The difficulties of certifying a class for a class action lawsuit were highlighted in a case in which an Orleans Parish resident, Michelle Albe, disputed a speeding ticket imposed by the City of New Orleans Automated Traffic Enforcement System (“ATES”). Ms. Albe’s challenge was based on the wording of a delinquency notice she received, which contained the threat of ‘possible jail time’. Ms. Albe sought to include all recipients of the delinquency notice in a class action.
Ms. Albe received a citation after she was recorded speeding on October 12, 2008, in the Parish of Orleans. She challenged the ticket, but despite her timely appeal, she received a delinquent notice for non-payment of the citation. The notice contained the threat of “possible jail time” if it wasn’t paid, even though the citation was civil and not criminal.
Ms. Albe amended her challenge to the citation, arguing that the emotional distress she suffered due to the inclusion of the threat of possible jail time in the delinquency notice amounted to the negligent and/or intentional infliction of emotional distress. Ms. Albe then sought to include all other recipients of the delinquency notice, estimated at 40,000 people, in a class action.
A party like Ms. Albe can sue on behalf of a class of people when five criteria are met. The class must be so numerous that inclusion of all parties is impractical (numerosity), there must be common questions of law and fact to all class members (commonality), the claims of the representatives are typical of the claims of all class members (typicality), the representatives will fairly protect the interests of the class and the class can be identified by objectively identifiable criteria. See La. C.C.P. art. 591 A (1-5).
The district court refused to grant class certification, holding that the requirements of numerosity and commonality were not met. The court importantly found that the proposed class was not objectively definable because it was too broad; it contained people who would not have a cause of action.
The plaintiffs appealed the district court’s holding, arguing that the potential size of the class and the fact that all proposed class members received the same delinquency notice was sufficient to meet the requirements of numerosity and commonality.
The court of appeals first dealt with the question of numerosity. It upheld the district court’s finding that Ms. Albe did not sufficiently prove numerosity. In Louisiana, a class only needs more than 100 members to be certified, and here, the plaintiffs claimed upwards of 40,000. Regardless of this fact, the amount of alleged parties is not the only factor at play; these people all need to be members of the same class. The parties all needed to be aggrieved, in the sense that they all suffered damage due to the receipt of delinquent notices. See Chiarella v. Sprint Spectrum, LP, 921 So.2d 106, 119 (La.Ct. App. 2005). Although Ms. Albe showed that more than 100 people received the notices, she did not prove these parties all suffered damage.
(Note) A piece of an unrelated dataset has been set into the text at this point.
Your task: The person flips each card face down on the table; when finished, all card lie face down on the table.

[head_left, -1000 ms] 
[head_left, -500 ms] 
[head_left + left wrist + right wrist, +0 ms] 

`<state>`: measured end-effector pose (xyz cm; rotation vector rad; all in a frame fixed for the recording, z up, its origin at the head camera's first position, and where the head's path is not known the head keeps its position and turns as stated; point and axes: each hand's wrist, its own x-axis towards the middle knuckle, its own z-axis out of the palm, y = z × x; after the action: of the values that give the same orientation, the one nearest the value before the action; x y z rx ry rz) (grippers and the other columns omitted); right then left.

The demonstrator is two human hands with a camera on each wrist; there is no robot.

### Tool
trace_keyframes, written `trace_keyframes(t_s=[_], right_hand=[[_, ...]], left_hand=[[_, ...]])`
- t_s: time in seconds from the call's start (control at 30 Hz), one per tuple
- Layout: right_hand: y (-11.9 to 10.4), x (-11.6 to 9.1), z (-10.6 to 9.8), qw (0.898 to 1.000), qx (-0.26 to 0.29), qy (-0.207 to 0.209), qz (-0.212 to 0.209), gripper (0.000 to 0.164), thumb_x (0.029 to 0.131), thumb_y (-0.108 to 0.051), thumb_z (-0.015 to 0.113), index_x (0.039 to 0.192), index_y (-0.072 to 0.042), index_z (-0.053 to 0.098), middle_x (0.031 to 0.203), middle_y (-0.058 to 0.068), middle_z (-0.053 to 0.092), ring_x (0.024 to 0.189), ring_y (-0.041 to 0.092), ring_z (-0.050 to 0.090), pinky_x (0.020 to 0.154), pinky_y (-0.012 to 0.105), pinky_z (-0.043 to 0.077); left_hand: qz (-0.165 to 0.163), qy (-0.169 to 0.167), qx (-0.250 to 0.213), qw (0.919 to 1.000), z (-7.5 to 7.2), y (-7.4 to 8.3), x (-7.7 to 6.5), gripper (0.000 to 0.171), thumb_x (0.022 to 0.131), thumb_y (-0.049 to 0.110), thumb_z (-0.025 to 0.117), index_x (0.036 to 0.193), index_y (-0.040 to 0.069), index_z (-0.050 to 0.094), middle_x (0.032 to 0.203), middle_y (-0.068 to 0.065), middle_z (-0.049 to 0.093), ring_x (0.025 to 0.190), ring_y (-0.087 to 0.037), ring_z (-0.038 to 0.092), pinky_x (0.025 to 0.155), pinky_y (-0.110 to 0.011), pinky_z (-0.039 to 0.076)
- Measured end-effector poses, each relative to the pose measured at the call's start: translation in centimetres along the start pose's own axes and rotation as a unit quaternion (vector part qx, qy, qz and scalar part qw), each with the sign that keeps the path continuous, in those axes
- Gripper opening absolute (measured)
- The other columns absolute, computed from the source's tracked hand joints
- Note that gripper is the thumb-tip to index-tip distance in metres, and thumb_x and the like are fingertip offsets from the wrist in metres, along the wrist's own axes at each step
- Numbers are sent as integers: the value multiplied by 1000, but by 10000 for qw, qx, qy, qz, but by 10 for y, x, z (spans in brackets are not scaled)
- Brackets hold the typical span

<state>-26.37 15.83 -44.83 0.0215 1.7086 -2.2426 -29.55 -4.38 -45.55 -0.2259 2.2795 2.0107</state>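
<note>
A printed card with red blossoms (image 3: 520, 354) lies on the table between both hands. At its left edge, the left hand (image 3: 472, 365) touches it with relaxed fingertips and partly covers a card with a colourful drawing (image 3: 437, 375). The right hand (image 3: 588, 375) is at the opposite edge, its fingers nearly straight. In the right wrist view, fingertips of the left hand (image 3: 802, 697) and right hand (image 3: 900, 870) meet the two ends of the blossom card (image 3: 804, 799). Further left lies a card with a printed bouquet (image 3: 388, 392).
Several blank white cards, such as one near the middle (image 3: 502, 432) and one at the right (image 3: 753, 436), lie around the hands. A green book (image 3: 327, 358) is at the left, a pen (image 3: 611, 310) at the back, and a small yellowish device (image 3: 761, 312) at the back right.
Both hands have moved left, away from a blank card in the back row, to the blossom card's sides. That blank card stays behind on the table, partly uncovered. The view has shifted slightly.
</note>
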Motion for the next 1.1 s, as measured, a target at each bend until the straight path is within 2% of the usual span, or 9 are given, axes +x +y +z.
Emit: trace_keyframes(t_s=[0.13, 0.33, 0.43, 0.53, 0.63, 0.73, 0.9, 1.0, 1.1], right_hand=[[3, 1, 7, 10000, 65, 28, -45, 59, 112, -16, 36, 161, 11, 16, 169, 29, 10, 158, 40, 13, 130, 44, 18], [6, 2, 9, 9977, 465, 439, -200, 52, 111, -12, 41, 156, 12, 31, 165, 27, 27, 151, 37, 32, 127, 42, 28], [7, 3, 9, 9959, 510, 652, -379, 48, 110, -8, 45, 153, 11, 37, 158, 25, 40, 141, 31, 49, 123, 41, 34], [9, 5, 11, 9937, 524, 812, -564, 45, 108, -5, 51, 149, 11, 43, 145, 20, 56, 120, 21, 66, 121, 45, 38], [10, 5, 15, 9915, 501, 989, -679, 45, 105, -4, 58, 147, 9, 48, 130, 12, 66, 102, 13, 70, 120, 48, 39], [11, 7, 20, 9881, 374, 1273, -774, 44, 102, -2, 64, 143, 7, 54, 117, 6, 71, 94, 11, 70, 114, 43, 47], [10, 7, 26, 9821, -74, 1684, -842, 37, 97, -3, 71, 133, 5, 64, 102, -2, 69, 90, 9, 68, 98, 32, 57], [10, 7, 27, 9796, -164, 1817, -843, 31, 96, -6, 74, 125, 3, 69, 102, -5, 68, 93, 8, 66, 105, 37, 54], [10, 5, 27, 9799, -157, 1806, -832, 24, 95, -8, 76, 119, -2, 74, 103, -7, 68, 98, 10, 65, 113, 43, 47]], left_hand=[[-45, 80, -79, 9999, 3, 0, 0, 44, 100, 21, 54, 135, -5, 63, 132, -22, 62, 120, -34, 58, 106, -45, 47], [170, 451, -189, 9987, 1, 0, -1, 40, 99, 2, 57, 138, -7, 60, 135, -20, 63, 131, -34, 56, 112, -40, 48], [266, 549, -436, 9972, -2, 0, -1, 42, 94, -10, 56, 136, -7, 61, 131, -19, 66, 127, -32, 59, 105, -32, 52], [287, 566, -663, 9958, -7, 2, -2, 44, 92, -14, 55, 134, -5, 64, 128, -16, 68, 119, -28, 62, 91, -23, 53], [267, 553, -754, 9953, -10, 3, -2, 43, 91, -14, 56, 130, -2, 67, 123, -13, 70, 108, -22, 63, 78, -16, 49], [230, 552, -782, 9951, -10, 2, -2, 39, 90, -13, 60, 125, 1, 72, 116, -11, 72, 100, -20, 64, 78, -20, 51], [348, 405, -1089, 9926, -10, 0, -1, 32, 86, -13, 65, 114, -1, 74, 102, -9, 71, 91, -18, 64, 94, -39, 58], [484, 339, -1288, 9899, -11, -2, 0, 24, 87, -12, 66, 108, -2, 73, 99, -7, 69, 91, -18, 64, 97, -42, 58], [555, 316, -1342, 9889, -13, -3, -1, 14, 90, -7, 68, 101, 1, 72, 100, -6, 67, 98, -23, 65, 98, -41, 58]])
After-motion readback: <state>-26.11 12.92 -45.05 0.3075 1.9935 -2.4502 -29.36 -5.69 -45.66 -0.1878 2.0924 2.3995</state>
The court of appeals next dealt with commonality, the condition that requires a question of law or fact common to all members of the class. The court found it telling that the plaintiff could only find one class representative. To the court, this indicated that the vast majority of those who received the delinquency notice either didn’t read it or weren’t disturbed by the language on the back threatening “possible jail time”, or they merely paid the fine which removed the threat of jail time. As Ms. Albe provided no further evidence to demonstrate that all who received the delinquency notice suffered emotional distress due to reading it, the court upheld the holding of the district court regarding commonality.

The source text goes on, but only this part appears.